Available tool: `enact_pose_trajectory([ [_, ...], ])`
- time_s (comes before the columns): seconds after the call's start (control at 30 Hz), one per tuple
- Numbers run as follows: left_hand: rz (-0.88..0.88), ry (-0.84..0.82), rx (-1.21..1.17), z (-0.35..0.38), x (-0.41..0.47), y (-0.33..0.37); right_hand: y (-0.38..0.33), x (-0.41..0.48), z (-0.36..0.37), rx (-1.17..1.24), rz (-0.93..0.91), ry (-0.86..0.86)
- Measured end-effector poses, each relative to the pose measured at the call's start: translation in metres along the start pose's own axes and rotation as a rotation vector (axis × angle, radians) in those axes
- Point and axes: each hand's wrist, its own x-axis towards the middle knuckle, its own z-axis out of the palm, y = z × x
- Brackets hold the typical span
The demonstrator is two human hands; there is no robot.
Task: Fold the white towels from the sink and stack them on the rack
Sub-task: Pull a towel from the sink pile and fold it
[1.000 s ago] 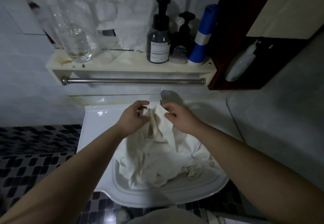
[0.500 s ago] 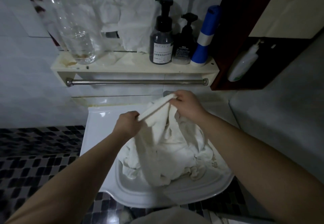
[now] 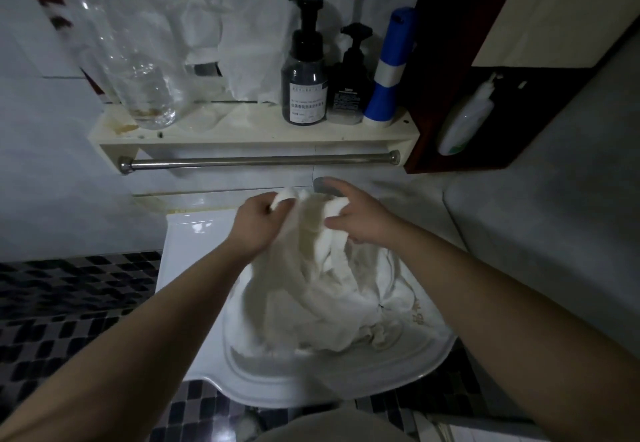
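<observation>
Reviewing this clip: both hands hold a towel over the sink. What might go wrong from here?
1. The left hand and right hand grip one towel tangled with the pile; lifting may drag others over the sink rim onto the floor.
2. The rack holds pump bottles and a clear bottle; stacking there could topple them.
3. Brown stains at its left end might soil a towel.

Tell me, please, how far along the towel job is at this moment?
Done: nothing visible; no folded towel lies on the rack, which carries pump bottles. In hand: the left hand and the right hand each pinch the top edge of one white towel, raised over the sink. Left: fold it, stack it, then handle the crumpled cloth under it in the basin.
</observation>
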Motion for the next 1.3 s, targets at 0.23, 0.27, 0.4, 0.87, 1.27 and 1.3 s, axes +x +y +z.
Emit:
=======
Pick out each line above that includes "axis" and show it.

*Task response:*
- Measured end-effector poses, each relative to the pose measured at the call's start: translation in metres along the start pose's own axes and rotation as a rotation vector (axis × angle, radians) in those axes
- Point and axes: each hand's wrist, its own x-axis towards the middle knuckle, its own z-axis out of the palm, y = z × x

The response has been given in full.